Micki meneó la cabeza.

—Alguien se la llevó. Probablemente alguien que intenta sacarle pasta al doctor Glenn. Cuando tienes dinero, todo el mundo quiere meter mano.

—¿No tienes idea de quién pudo ser?

—Si lo supiera, ¿no cree que ya se lo hubiera dicho? Podría ser cualquiera.

—Estamos intentando averiguar cómo pudo alguien entrar en la casa —le explicó Stride, y añadió—: Tú tienes una llave, ¿no?

—Por supuesto. —Micki cruzó los brazos sobre su pecho, enfadada—. ¿Qué?, ¿piensa que yo tengo algo que ver con esto? ¿Es eso lo que dice la señora Glenn? Porque yo nunca haría nada que pudiera herir a Callie. Nunca.

—No he dicho que lo hicieras. Sólo me estaba preguntando si alguien podría haber robado tu llave.

—De ninguna manera. —Micki buscó en el apretado bolsillo de sus pantalones y sacó un abultado llavero—. Aquí están las llaves de las casas en las que trabajo como canguro. Siempre las llevo conmigo. Nunca las dejo en ningún sitio excepto cuando me voy a dormir por la noche.

—Tengo que evaluar todas las posibilidades, Micki. No estoy diciendo que hicieras intencionadamente algo malo, pero es fácil cometer un error. Quizá comentaste con alguien lo bonita que es la casa de los Glenn o que Marcus Glenn gana mucho dinero. Puede que una chica le diga eso a su novio. Estas cosas pasan.

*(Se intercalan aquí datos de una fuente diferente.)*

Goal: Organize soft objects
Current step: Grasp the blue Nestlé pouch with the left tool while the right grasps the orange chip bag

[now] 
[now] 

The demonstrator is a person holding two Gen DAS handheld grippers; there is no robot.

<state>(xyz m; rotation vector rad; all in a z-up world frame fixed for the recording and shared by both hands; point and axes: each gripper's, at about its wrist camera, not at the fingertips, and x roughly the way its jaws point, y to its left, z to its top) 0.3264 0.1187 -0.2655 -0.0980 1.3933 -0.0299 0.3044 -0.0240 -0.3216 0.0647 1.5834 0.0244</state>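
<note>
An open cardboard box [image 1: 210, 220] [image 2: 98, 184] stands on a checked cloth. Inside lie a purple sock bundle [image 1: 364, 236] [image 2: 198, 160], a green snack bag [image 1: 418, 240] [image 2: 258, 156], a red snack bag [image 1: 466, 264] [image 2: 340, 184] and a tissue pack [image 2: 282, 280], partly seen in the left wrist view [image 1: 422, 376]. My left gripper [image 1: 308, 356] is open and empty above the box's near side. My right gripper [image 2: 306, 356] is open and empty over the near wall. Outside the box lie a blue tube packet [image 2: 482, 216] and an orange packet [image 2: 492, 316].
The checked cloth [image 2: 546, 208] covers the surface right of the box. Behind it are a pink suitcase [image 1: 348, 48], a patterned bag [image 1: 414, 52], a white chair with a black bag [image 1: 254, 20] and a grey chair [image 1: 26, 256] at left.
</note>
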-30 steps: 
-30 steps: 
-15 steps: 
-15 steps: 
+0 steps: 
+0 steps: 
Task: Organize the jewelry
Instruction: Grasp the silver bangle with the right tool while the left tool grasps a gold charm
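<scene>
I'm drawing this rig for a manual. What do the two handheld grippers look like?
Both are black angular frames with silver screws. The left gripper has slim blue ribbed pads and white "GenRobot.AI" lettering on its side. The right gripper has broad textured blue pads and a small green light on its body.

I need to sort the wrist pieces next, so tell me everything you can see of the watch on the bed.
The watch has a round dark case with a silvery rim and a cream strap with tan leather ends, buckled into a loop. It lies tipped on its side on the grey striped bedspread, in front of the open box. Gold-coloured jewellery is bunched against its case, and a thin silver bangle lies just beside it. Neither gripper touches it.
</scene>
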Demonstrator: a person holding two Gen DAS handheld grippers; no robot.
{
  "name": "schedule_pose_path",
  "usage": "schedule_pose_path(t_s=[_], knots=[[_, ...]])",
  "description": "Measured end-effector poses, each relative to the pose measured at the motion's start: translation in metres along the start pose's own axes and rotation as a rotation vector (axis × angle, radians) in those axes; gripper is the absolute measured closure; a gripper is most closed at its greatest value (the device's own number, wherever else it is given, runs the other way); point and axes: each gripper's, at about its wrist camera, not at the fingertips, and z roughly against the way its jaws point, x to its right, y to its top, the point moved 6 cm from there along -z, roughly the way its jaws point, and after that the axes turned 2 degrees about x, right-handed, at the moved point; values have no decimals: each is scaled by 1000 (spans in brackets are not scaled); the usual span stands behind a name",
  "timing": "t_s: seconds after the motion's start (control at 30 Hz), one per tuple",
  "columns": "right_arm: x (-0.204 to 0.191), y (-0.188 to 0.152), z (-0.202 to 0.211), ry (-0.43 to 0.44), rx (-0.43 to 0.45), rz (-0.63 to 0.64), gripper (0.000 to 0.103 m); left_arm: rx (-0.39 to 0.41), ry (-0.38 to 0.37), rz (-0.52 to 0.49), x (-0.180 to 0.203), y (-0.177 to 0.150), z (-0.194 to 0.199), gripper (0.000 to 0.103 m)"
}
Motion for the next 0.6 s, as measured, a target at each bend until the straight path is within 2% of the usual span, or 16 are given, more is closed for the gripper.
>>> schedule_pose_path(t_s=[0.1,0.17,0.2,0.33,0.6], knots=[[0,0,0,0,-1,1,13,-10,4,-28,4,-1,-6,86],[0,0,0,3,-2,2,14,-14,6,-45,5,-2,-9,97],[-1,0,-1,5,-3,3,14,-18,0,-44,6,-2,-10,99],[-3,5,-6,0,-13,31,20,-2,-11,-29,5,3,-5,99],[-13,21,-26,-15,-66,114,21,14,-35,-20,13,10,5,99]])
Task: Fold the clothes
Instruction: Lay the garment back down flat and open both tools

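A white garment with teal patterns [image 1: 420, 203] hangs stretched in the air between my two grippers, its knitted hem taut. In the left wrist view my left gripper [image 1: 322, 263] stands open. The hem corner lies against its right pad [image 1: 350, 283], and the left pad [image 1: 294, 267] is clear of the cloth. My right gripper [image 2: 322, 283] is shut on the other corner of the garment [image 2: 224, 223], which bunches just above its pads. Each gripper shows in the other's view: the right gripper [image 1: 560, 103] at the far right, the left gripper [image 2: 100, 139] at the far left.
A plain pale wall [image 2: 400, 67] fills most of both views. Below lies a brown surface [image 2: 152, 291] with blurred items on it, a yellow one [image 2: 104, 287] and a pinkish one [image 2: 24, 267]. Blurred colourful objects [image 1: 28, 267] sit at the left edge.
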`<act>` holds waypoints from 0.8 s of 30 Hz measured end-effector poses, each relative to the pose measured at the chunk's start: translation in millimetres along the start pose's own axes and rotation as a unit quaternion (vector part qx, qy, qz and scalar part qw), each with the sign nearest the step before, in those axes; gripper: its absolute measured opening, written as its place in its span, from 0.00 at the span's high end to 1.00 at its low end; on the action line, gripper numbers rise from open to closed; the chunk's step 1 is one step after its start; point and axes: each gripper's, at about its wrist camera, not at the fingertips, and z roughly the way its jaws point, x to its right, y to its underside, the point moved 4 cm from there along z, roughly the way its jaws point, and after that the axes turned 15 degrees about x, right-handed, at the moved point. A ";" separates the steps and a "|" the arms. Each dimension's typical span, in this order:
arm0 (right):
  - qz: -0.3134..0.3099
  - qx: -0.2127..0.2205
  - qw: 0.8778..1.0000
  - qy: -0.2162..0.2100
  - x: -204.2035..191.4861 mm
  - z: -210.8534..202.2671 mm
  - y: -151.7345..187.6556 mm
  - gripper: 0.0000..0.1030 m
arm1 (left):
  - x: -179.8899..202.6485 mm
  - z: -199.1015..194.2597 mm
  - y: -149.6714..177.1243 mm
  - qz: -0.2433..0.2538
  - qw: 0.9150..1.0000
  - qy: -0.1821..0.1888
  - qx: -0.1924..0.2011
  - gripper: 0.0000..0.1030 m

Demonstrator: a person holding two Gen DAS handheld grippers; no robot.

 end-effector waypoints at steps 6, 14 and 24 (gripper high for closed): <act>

—Ya le he dicho que no —insistió Micki—. ¿Cree que tengo tiempo para ir de bares y beber margaritas y contar historias? ¿Cree que puedo plantar mi coño en la cama de alguien cuando trabajo cada día de la semana? Ya he aprendido la lección sobre los novios. Están contentos de meterse entre tus piernas, pero no quieren quedarse para ver cómo te lavas los dientes por la mañana. Así que yo hago esto por mí y por mi madre, y no hay más que hablar.

—De acuerdo —le dijo Stride—. Lo entiendo. Si recuerdas haber hablado con alguien, aunque fuera una conversación totalmente inocente, quiero que me llames. Es muy importante. Se trata de traer a Callie de vuelta a casa sana y salva.

—Lo sé, pero no puedo decirle qué pasó. No oí nada, ¿vale?

Micki bajó la vista hacia el suelo. Sabía lo que había dicho. Stride también. La verdad quedó colgada entre ellos como la colada en un tendedero.

—¿Cuándo fue la última vez que cuidaste de Callie? —preguntó Stride.

—La semana pasada, creo.

—¿Crees?

—Sí, el sábado, creo. El doctor Glenn y su mujer estaban en Duluth para alguna cosa de caridad.

—¿Ésa fue la última vez? —insistió Stride.

Su tono era duro.

—Creo que sí.

Micki la emprendió de nuevo con las hojas mojadas. Algunas terminaron en sus zapatillas deportivas.

—¿El doctor Glenn te llama para cuidar a Callie cuando su mujer no está?

—A veces.

—La señora Glenn se fue a Minneapolis ayer, ¿verdad? —preguntó Stride.

—Sí, eso he oído.

—Entonces, ¿te llamó él ayer?

Micki negó con la cabeza.

—No.

—¿No estabas allí?

—No.

—Entonces, ¿dónde estabas ayer por la noche?

—Aquí —respondió ella—. Estaba en casa.

—¿Sola?

—Mamá y yo. Puede preguntarle.

Stride esperó. Micki seguía sin mirarle.

—¿Qué tipo de coche conduces, Micki? —preguntó.

—Una furgoneta blanca, una Ford.

—Uno de los vecinos vio tu camioneta en la casa de los Glenn ayer —mintió Stride.

—Se habrán equivocado de día. No estuve allí.

«No oí nada, ¿vale?».

—Creo que sí estuviste allí —replicó Stride—. Estabas en la casa ayer por la noche, cuando Callie desapareció. Creo que será mejor que me digas qué diablos pasó.